From the entries that follow, pick out all lines holding "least".

-*-*-

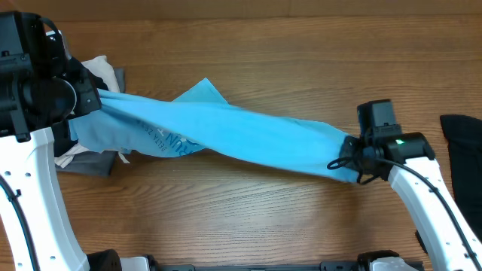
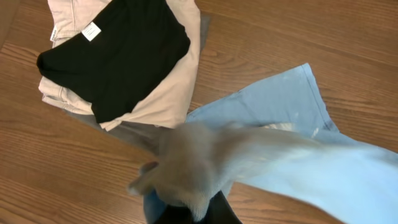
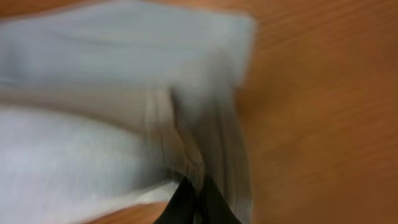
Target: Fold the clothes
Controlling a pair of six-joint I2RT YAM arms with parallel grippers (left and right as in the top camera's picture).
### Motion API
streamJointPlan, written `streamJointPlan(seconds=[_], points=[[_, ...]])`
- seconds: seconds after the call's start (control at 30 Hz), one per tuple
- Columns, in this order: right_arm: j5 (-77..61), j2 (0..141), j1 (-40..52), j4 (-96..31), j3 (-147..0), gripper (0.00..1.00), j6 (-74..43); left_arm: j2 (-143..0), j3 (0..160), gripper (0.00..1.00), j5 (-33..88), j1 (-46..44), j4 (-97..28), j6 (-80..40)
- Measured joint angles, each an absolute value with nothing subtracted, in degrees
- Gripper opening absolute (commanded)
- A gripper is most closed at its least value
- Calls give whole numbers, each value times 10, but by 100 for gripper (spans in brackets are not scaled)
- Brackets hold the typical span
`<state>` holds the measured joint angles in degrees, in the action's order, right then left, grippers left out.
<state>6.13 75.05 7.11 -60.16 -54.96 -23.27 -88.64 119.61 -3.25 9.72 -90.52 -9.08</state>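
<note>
wooden bench (image 1: 301, 45) seen from above, filling the view. across its middle a sky-blue t-shirt (image 1: 248, 139) is stretched like a twisted rope, running from upper left down to lower right and apparently raised off the wood. it looks light, soft and limp. i judge it will sag and bunch wherever it is not held, so the places to grip are hems, shoulders or corners, pulled apart to flatten it. my left arm (image 1: 30, 173) reaches in from the left edge, its jaws clenched on one bunched end of the shirt. my right arm (image 1: 425, 188) comes up from the lower right, its jaws pinched shut on the other end. the right wrist view shows folds gathered right at the tips. under the left end sits a pile of folded garments (image 2: 118, 56), a black one on top, pale and grey ones below. another black garment (image 1: 461, 139) lies at the right edge. white lettering (image 1: 169, 141) shows on the shirt near the left.
</note>
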Motion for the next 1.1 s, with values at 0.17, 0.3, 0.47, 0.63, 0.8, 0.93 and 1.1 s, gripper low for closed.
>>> streamJointPlan(seconds=[0.17,0.3,0.47,0.63,0.8,0.93,1.1], points=[[121,776,71,-620,-531,48,-302,-886,1196,5,-32,97,-907,-91],[126,778,71,-614,-529,66,-319,-886,1196,5,-32,97,-907,-91],[90,778,70,-585,-528,67,-306,-886,1196,5,-37,97,-907,-91],[-1,778,68,-531,-516,62,-250,-886,1196,5,-37,97,-907,-91],[-143,778,69,-524,-493,61,-145,-886,1196,6,-37,97,-907,-91],[-199,778,69,-511,-464,61,-104,-886,1196,6,-37,97,-907,-91],[-261,787,70,-476,-426,61,-66,-886,1196,6,-37,97,-907,-91]])
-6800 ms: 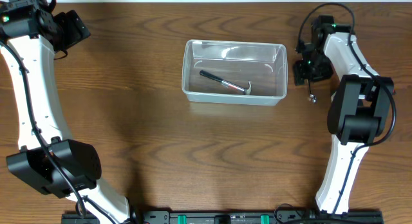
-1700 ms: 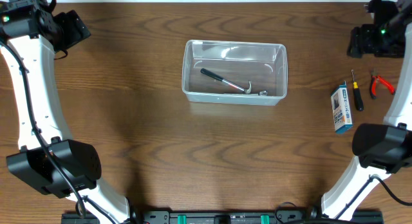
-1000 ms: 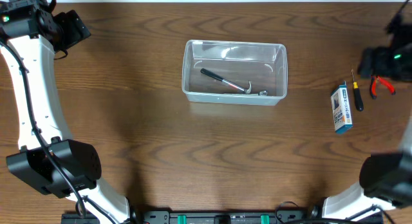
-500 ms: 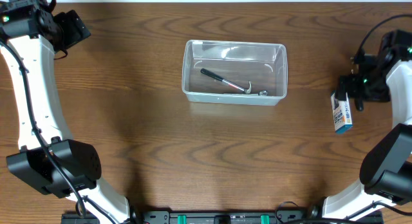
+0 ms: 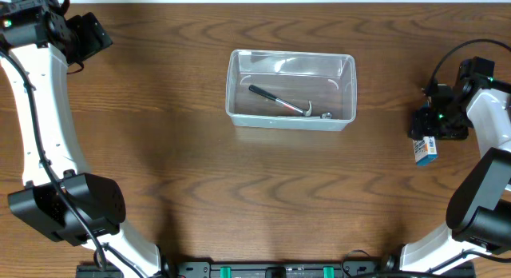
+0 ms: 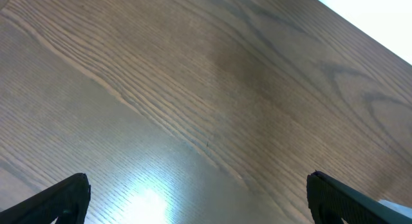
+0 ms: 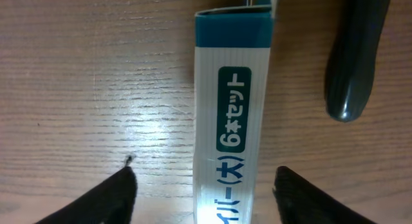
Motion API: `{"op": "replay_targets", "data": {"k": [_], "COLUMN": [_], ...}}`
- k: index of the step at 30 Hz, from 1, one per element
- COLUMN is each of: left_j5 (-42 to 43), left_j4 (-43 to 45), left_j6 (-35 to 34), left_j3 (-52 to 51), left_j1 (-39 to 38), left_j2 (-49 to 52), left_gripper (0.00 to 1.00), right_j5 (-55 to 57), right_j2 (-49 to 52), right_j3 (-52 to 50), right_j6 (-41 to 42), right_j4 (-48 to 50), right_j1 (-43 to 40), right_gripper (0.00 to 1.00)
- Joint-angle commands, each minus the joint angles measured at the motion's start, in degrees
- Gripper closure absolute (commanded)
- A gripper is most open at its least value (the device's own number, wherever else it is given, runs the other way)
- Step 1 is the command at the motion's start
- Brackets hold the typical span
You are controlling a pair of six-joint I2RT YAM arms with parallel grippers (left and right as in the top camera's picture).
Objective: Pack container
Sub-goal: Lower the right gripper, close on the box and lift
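Note:
The clear plastic container (image 5: 291, 89) sits at the table's centre back and holds a small hammer (image 5: 278, 101) and a small metal piece (image 5: 325, 116). My right gripper (image 5: 431, 125) is open, low over the blue-and-white packaged box (image 5: 425, 149) at the right edge. In the right wrist view the box (image 7: 233, 114) lies between the two spread fingers (image 7: 106, 195), untouched on both sides, and a black tool handle (image 7: 354, 56) lies just beside it. My left gripper (image 5: 89, 32) is open and empty at the far left back corner, over bare wood (image 6: 206, 108).
The right arm hides the screwdriver and red pliers that lie near the box. The table's back edge runs just behind the left gripper.
My right gripper has come in from the far right back and dropped over the packaged box, now straddling it. The left arm and the container have not moved.

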Motion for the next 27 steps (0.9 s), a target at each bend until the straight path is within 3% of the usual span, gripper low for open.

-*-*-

_Solution_
- A gripper is most closed at its least value
- A gripper is most open at its least value (the device's own number, wherever else it is given, runs the other way)

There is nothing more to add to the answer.